The influence of modifiable risk factors on short-term postoperative outcomes following cervical spine surgery: A retrospective propensity score matched analysis

Affiliations

The influence of modifiable risk factors on short-term postoperative outcomes following cervical spine surgery: A retrospective propensity score matched analysis

Shane Shahrestani et al. EClinicalMedicine. .

Abstract

Background: Modifiable risk factors (MRFs) represent patient variables associated with increased complication rates that may be prevented. There exists a paucity of studies that comprehensively analyze MRF subgroups and their independent association with postoperative complications in patients undergoing cervical spine surgery. Therefore, the purpose of this study is to compare outcomes between patients receiving cervical spine surgery with reported MRFs.

Methods: Retrospective analysis of the Nationwide Readmissions Database (NRD) from the years 2016 and 2017, a publicly available and purchasable data source, to include adult patients undergoing cervical fusion. MRF cohorts were separated into three categories: substance abuse (alcohol, tobacco/nicotine, opioid abuse); vascular disease (hypertension, dyslipidemia); and dietary factors (malnutrition, obesity). Three-way nearest-neighbor propensity score matching for demographics, hospital, and surgical characteristics was implemented.
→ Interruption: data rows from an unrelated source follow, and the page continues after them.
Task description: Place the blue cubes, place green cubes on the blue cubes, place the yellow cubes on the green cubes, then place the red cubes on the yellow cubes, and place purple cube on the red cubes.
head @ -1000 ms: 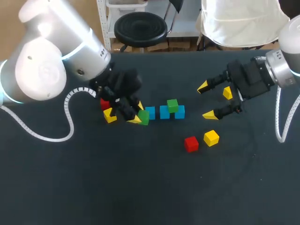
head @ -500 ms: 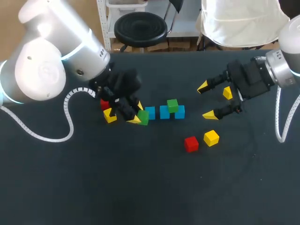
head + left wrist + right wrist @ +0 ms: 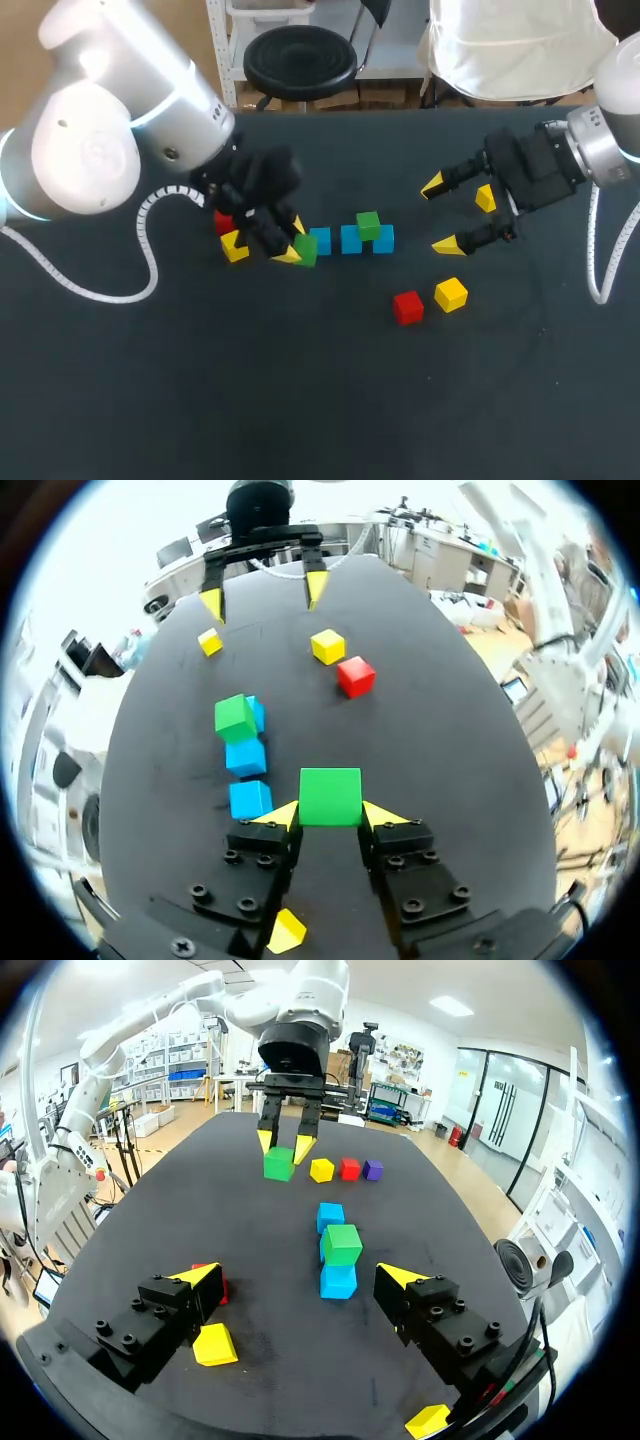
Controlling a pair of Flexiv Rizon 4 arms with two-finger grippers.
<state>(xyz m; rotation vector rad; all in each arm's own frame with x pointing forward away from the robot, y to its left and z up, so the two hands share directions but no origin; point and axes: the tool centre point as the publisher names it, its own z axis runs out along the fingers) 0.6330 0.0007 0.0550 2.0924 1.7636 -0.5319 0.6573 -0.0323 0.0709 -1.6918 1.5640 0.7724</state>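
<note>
One green cube [image 3: 330, 796] (pinched) fills left gripper [image 3: 331, 815].

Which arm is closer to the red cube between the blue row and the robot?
Right. The right arm's open fingers stand beyond the red cube, a little to its right. The left arm's fingers, shut on a green cube, are farther, at the blue row's left end.

No writing, number, label or sign could be read; the green cube [image 3: 330, 796] showed plain faces, and the desk [image 3: 300, 400] was plain black.
</note>
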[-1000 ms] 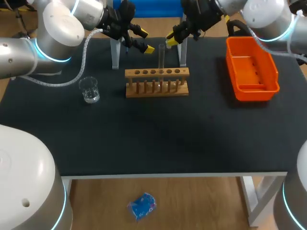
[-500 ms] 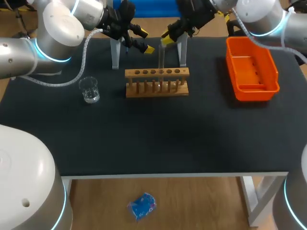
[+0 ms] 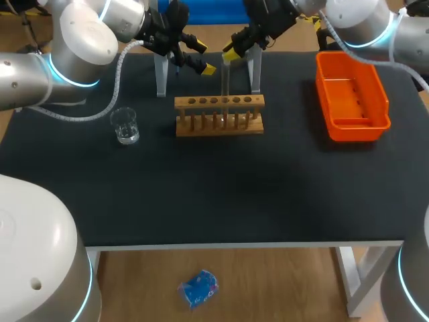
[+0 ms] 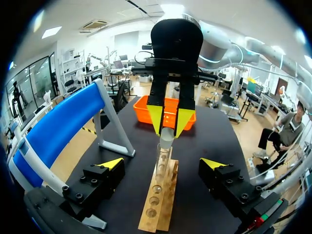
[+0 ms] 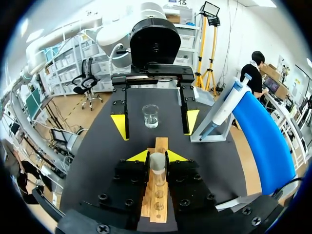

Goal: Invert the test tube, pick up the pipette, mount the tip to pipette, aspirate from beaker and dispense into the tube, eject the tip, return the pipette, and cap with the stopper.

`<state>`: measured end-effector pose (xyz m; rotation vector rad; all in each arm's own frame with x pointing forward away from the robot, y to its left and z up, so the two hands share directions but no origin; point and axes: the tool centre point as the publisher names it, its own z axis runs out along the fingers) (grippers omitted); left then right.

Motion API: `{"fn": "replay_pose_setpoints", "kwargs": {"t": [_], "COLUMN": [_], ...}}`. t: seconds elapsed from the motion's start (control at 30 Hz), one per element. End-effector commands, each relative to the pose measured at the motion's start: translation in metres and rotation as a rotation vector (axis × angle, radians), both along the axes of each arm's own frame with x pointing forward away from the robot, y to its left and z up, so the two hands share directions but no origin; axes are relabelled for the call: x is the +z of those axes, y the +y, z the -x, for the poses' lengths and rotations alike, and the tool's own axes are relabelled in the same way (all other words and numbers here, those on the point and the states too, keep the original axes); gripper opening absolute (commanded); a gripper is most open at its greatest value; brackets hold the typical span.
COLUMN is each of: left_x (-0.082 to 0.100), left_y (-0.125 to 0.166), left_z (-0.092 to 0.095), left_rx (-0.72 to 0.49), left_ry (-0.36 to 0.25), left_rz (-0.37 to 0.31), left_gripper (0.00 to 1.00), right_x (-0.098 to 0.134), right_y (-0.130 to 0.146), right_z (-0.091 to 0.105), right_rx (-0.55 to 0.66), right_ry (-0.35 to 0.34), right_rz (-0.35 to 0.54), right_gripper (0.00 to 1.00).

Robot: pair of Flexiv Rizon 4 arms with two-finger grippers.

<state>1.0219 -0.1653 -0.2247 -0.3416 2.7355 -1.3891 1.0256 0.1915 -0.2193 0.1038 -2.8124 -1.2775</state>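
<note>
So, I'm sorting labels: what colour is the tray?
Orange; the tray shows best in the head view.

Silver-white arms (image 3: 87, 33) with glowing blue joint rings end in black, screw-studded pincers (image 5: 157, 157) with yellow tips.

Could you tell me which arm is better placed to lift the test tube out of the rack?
Right, probably. The right gripper is shut on the top of the test tube, which stands upright in the wooden rack. The left gripper is open and apart from the tube, holding nothing.
</note>
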Motion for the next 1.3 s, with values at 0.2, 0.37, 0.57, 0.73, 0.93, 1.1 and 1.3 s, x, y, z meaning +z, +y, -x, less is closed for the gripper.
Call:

Findings: We identified 9601 with dietary MRFs (D-MRF), 9654 with substance abuse MRFs (SA-MRF), and 9503 with vascular MRFs (V-MRF). Those with d-MRFs had significantly higher rates of medical complications (9.3%), surgical complications (8.1%), and higher adjusted hospital costs compared to patients with SA-MRFs and V-MRFs. Patients with d-MRFs (16.3%) and V-MRFs (14.0%) were independently non-routinely discharged at a significantly higher rate compared to patients with SA-MRFs (12.6%) (p<0.0001 and p = 0.0037). However, those with substance abuse had the highest readmission rate and were more commonly readmitted for delayed procedure-related infections.

Interpretation: A large proportion of patients who receive cervical spine surgery have potential MRFs that uniquely influence their postoperative outcomes. A thorough understanding of patient-specific MRF subgroups allows for improved preoperative risk stratification, tailored patient counseling, and postoperative management planning.

Funding: None.

Keywords: Drug abuse; Hypertension; Malnutrition; Obesity; Spine.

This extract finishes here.